Coronavirus, rientrati dalla Cina. "Stiamo bene, resteremo chiusi in casa"

I lavoratori della G.B Service di Castelraimondo: "E' solo precauzione, non vogliamo passare per appestati"

Ecco i tre operai tornati dalla Cina

Ecco i tre operai tornati dalla Cina

Macerata, 3 febbraio 2020 - Sono tornati a casa. I cinque uomini della G.B. Service di Castelraimondo ieri mattina sono atterrati all’aeroporto di Fiumicino; tra loro c’è il 44enne matelicese Fabrizio Galdelli, uno dei soci della ditta, con il ruolo di tecnico commerciale. Racconta com’è andato il viaggio, spiegando quali controlli vengono effettuati e cercando di tranquillizzare i concittadini. Nei giorni scorsi ha lavorato con i suoi «ragazzi» (come il 36enne Federico Copponi e il 33enne Mirko Pelati, anche loro di Matelica) a Jiangmen, nella Cina meridionale, a 1.100 chilometri in linea d’aria (ovvero un paio d’ore di volo) da Wuhan, la città isolata epicentro dell’epidemia di Coronavirus. L’azienda produce macchine e impianti speciali per automazione e opera in tutto il mondo. Galdelli, da dove siete partiti?  «Dall’aeroporto di Guangzhou. Abbiamo passato i controlli sanitari senza problemi. Oltre a misurarci la temperatura corporea quattro volte, ci hanno misurato la pressione, guardato nelle orecchie e auscultato il torace; hanno voluto sapere dove eravamo stati, ovvero in quale città, hotel, fabbrica e ristorante. Immagino abbiano chiamato qualcuno dell’hotel in cui stavamo per avere conferma. Alla fine ci hanno rassicurato che nella zona in cui siamo stati e per quello che abbiamo fatto, il rischio è bassissimo per non dire nullo. Nell’area in cui siamo stati si sono registrati due casi su un bacino complessivo di cinque milioni di persone, tra l’altro lontane una cinquantina di chilometri da noi».

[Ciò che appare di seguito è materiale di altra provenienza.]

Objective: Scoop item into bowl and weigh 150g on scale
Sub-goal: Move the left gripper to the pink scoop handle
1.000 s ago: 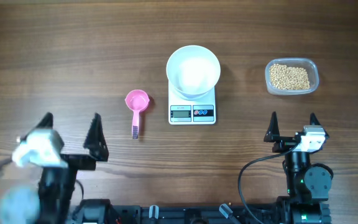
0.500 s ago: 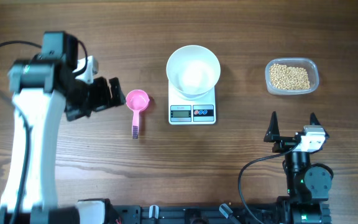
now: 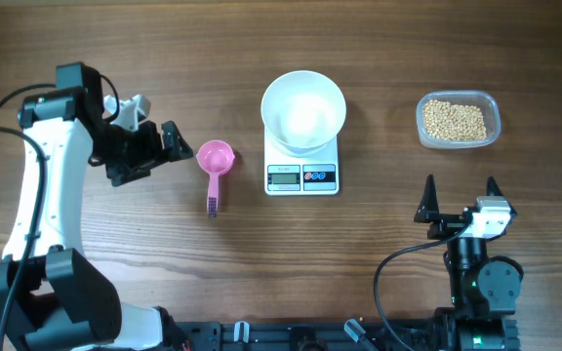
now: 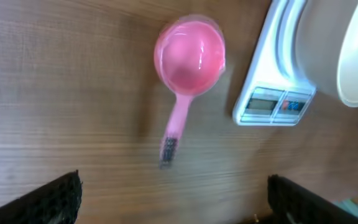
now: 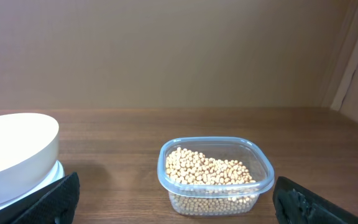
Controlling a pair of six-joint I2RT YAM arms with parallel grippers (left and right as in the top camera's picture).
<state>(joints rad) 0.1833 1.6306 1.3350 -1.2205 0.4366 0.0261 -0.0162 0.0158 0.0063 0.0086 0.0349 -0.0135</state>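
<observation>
Left gripper (image 3: 175, 143) jaws were apart, empty, just left of scoop (image 3: 215, 159) (light, stiff, judged best taken by the handle). Right gripper (image 3: 461, 185) jaws were apart too, lower right. Beans (image 3: 456, 121) (loose, likely rolly) sat in tub (image 3: 497, 109), upper right; bowl (image 3: 303, 110) was on scale (image 3: 302, 176), centre.

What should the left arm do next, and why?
Probably bring the left hand down over the handle of the pink scoop and close on it. The hand is open beside the scoop and holds nothing. The scoop lies on the table, the beans sit in their tub, and the bowl on the scale looks empty.
</observation>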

LEGGI ANCHE Due casi sotto osservazione  Com’è stato il rientro?  «Abbiamo fatto scalo a Dubai. Ci hanno ricontrollato la temperatura due volte e anche lì abbiamo fatto un colloquio. All’arrivo a Fiumicino, invece, non ci hanno ricontrollato, anche perché eravamo sempre gli stessi. Immagino che si sentano tra aeroporti se c’è qualche criticità. Durante il volo indossavamo tutti la mascherina. A Dubai ci hanno spiegato che il virus si trasmette specialmente tramite tosse, starnuto, muco/saliva e quindi la temperatura è un buon sistema di controllo: è la prima a salire. Da dove proveniamo noi il rischio è irrisorio. Tuttavia per evitare qualsiasi rischio sul territorio e a livello aziendale ci siamo organizzati: osserveremo tutti e cinque il protocollo cautelativo dello stare in casa per il periodo di incubazione, come suggerito dalle linee guida dell’Oms, l’Organizzazione mondiale della sanità». Quali precauzioni adotterete?  «Rimarremo a casa tra i dieci e i 14 giorni. Io ad esempio ho un appartamento vuoto sotto la mia abitazione e rimarrò lì, con il cane. Ho una moglie e una figlia. Chi non ha un appartamento da solo si è fatto lasciare una camera, in cui resterà separato. Tutte le nostre famiglie, comunque si sono munite di disinfettante e mascherina». Come vi sentite psicologicamente?  «Bene. Non è obbligatorio seguire questa sorta di «quarantena», ma lo facciamo per scrupolo di coscienza. Non vogliamo passare come gli appestati e non vogliamo creare né allarmismi né psicosi. Così, a livello precauzionale, abbiamo scelto questa via. Siamo ovviamente contenti di tornare a casa e riabbracciare i nostri cari. In questo periodo sono stati preoccupati più loro». L’azienda lavora tanto in Cina. Quando tornerà?  «Là abbiamo un bacino enorme, per ora non abbiamo programmato quando torneremo. Ma sarà non appena finita l’emergenza».